● Exercise
Each line from the start of the listing below through the line containing "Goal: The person" should be reproduced exactly, with no others.
BEGIN Raw data
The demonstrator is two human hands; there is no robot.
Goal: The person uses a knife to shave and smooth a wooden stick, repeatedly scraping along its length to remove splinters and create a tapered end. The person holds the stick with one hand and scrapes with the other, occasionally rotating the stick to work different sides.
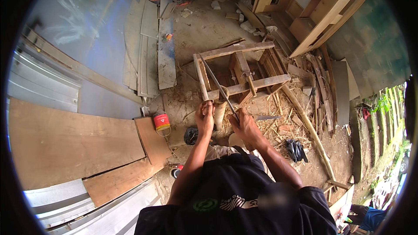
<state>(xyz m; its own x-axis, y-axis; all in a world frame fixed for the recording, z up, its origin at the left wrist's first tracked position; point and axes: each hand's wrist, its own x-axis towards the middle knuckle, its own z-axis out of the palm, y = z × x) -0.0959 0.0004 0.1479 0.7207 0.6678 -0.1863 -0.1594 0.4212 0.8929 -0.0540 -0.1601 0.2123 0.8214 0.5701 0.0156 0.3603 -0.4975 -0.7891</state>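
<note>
My right hand [246, 127] is wrapped round the near end of a long, thin, dark-bladed tool [220, 89], seen nearly edge-on, so its exact kind is unclear. The blade slants away to the far left, across a rough wooden frame [235, 89]. My left hand [205, 116] is closed at the near end of the frame's left wooden bar [201, 78]; its grip is partly hidden. A hammer [251, 82] rests on the frame's near rail, to the right of the blade. Just beyond my right hand, a pointed metal blade [266, 117] lies among wood shavings.
A red and yellow paint can [161, 122] stands at left, beside brown plywood sheets [78, 141]. Black plastic bags [296, 150] lie on the ground. A long pole [311, 132] runs along the right. Wooden cabinetry [322, 13] stands far right. Another person [372, 218] shows at lower right.
</note>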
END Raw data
● Response
The demonstrator is two human hands; there is no robot.
Goal: The person uses a knife to shave and smooth a wooden stick, repeatedly scraping along its length to remove splinters and create a tapered end. The person holds the stick with one hand and scrapes with the other, occasionally rotating the stick to work different sides.

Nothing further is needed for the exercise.